* _Instructions for the task_
Reproduce the entries so that every line matches the original exactly.
#### The records ####
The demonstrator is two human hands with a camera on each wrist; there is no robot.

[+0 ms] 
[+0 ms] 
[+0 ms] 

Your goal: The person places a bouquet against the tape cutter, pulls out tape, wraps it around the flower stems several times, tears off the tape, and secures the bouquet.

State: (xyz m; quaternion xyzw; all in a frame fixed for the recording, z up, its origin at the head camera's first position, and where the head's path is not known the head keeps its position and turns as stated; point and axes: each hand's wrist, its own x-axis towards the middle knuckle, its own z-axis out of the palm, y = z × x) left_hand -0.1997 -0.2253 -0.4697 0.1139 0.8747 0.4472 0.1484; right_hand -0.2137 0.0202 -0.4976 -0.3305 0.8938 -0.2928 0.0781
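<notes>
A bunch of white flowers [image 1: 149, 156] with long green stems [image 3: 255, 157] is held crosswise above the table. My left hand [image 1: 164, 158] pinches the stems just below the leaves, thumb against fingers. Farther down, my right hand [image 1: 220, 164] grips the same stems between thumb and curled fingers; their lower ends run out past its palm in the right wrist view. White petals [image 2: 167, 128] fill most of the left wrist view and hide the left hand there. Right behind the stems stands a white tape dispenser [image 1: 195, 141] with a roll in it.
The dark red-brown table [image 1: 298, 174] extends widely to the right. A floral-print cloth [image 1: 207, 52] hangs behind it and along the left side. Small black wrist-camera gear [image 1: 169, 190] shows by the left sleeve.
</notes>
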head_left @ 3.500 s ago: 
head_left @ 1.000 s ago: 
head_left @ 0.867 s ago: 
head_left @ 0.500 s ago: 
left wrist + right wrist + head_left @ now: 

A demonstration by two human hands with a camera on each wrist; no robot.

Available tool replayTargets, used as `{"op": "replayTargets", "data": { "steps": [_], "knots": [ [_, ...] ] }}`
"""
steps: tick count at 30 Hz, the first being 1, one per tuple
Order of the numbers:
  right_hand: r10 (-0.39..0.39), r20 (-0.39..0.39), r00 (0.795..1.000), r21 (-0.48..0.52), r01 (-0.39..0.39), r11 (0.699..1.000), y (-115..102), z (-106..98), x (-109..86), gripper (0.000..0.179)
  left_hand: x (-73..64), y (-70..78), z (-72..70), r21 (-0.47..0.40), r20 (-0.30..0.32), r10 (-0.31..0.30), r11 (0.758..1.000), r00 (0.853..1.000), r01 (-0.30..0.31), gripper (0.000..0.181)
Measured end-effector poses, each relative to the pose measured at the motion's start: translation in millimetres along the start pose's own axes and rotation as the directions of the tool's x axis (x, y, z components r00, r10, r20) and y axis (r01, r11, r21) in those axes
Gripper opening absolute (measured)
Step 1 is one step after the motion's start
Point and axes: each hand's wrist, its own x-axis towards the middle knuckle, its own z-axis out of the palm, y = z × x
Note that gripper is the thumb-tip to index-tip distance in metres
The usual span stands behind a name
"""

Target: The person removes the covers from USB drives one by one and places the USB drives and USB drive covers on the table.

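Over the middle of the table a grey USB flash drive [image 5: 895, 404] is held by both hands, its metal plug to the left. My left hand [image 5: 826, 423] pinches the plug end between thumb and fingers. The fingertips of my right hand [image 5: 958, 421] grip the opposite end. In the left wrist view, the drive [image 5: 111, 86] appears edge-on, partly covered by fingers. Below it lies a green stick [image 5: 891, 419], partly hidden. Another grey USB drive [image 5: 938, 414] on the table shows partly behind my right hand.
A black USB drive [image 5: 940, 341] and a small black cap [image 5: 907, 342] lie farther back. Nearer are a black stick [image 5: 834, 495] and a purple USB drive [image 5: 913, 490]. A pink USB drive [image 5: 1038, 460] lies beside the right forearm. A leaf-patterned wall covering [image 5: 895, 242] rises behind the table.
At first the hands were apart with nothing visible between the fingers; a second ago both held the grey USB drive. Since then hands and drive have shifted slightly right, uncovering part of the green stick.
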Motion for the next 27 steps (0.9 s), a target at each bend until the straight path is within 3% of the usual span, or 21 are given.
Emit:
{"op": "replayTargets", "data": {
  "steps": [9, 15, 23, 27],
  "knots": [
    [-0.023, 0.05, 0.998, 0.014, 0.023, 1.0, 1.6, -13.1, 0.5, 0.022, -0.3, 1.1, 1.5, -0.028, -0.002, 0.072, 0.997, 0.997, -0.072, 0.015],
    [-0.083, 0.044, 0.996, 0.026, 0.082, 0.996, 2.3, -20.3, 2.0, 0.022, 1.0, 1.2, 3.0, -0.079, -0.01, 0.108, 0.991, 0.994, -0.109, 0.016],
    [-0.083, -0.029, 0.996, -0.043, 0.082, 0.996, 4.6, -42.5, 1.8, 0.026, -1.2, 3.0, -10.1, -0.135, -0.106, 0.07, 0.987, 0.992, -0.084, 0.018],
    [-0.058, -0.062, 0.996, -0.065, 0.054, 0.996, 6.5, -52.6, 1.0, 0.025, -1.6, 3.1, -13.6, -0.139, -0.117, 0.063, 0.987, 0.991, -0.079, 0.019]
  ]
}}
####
* _Worked solution_
The demonstrator is two human hands with a camera on each wrist; there is no robot.

[+0 ms] 
[+0 ms] 
[+0 ms] 

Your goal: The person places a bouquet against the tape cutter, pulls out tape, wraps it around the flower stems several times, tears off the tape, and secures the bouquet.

State: (xyz m; quaternion xyzw; all in a frame fixed for the recording, z up, its origin at the head camera's first position, and where the head's path is not known the head keeps its position and turns as stated; point and axes: each hand's wrist, its own x-axis towards the middle knuckle, its own z-axis out of the palm, y = z × x) left_hand -0.1997 -0.2253 -0.4697 0.1139 0.8747 0.4472 0.1484; right_hand -0.2137 0.0202 -0.4976 -0.3305 0.8938 -0.2928 0.0781
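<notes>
A bunch of white flowers [image 1: 149, 156] with long green stems [image 3: 255, 157] is held crosswise above the table. My left hand [image 1: 164, 158] pinches the stems just below the leaves, thumb against fingers. Farther down, my right hand [image 1: 220, 164] grips the same stems between thumb and curled fingers; their lower ends run out past its palm in the right wrist view. White petals [image 2: 167, 128] fill most of the left wrist view and hide the left hand there. Right behind the stems stands a white tape dispenser [image 1: 195, 141] with a roll in it.
The dark red-brown table [image 1: 298, 174] extends widely to the right. A floral-print cloth [image 1: 207, 52] hangs behind it and along the left side. Small black wrist-camera gear [image 1: 169, 190] shows by the left sleeve.
</notes>
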head_left @ 3.500 s ago: 
head_left @ 1.000 s ago: 
head_left @ 0.867 s ago: 
head_left @ 0.500 s ago: 
left wrist + right wrist + head_left @ now: 

A demonstration by two human hands with a camera on each wrist; no robot.

Available tool replayTargets, used as `{"op": "replayTargets", "data": { "steps": [_], "knots": [ [_, ...] ] }}`
"""
steps: tick count at 30 Hz, the first being 1, one per tuple
Order of the numbers:
  right_hand: r10 (-0.39..0.39), r20 (-0.39..0.39), r00 (0.795..1.000), r21 (-0.48..0.52), r01 (-0.39..0.39), r11 (0.699..1.000), y (-115..102), z (-106..98), x (-109..86), gripper (0.000..0.179)
  left_hand: x (-73..64), y (-70..78), z (-72..70), r21 (-0.47..0.40), r20 (-0.30..0.32), r10 (-0.31..0.30), r11 (0.758..1.000), r00 (0.853..1.000), r01 (-0.30..0.31), gripper (0.000..0.181)
Measured end-effector poses, each relative to the pose measured at the motion's start: translation in millimetres along the start pose's own axes and rotation as the directions of the tool's x axis (x, y, z components r00, r10, r20) and y axis (r01, r11, r21) in those axes
Gripper opening absolute (measured)
Step 1 is one step after the motion's start
Point and axes: each hand's wrist, its own x-axis towards the middle knuckle, its own z-axis out of the palm, y = z × x
Note that gripper is the thumb-tip to index-tip distance in metres
The usual span stands behind a name
"""

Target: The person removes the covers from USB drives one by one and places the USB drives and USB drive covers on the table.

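Over the middle of the table a grey USB flash drive [image 5: 895, 404] is held by both hands, its metal plug to the left. My left hand [image 5: 826, 423] pinches the plug end between thumb and fingers. The fingertips of my right hand [image 5: 958, 421] grip the opposite end. In the left wrist view, the drive [image 5: 111, 86] appears edge-on, partly covered by fingers. Below it lies a green stick [image 5: 891, 419], partly hidden. Another grey USB drive [image 5: 938, 414] on the table shows partly behind my right hand.
A black USB drive [image 5: 940, 341] and a small black cap [image 5: 907, 342] lie farther back. Nearer are a black stick [image 5: 834, 495] and a purple USB drive [image 5: 913, 490]. A pink USB drive [image 5: 1038, 460] lies beside the right forearm. A leaf-patterned wall covering [image 5: 895, 242] rises behind the table.
At first the hands were apart with nothing visible between the fingers; a second ago both held the grey USB drive. Since then hands and drive have shifted slightly right, uncovering part of the green stick.
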Motion for the next 27 steps (0.9 s), a target at each bend until the straight path is within 3% of the usual span, or 21 are given.
Emit:
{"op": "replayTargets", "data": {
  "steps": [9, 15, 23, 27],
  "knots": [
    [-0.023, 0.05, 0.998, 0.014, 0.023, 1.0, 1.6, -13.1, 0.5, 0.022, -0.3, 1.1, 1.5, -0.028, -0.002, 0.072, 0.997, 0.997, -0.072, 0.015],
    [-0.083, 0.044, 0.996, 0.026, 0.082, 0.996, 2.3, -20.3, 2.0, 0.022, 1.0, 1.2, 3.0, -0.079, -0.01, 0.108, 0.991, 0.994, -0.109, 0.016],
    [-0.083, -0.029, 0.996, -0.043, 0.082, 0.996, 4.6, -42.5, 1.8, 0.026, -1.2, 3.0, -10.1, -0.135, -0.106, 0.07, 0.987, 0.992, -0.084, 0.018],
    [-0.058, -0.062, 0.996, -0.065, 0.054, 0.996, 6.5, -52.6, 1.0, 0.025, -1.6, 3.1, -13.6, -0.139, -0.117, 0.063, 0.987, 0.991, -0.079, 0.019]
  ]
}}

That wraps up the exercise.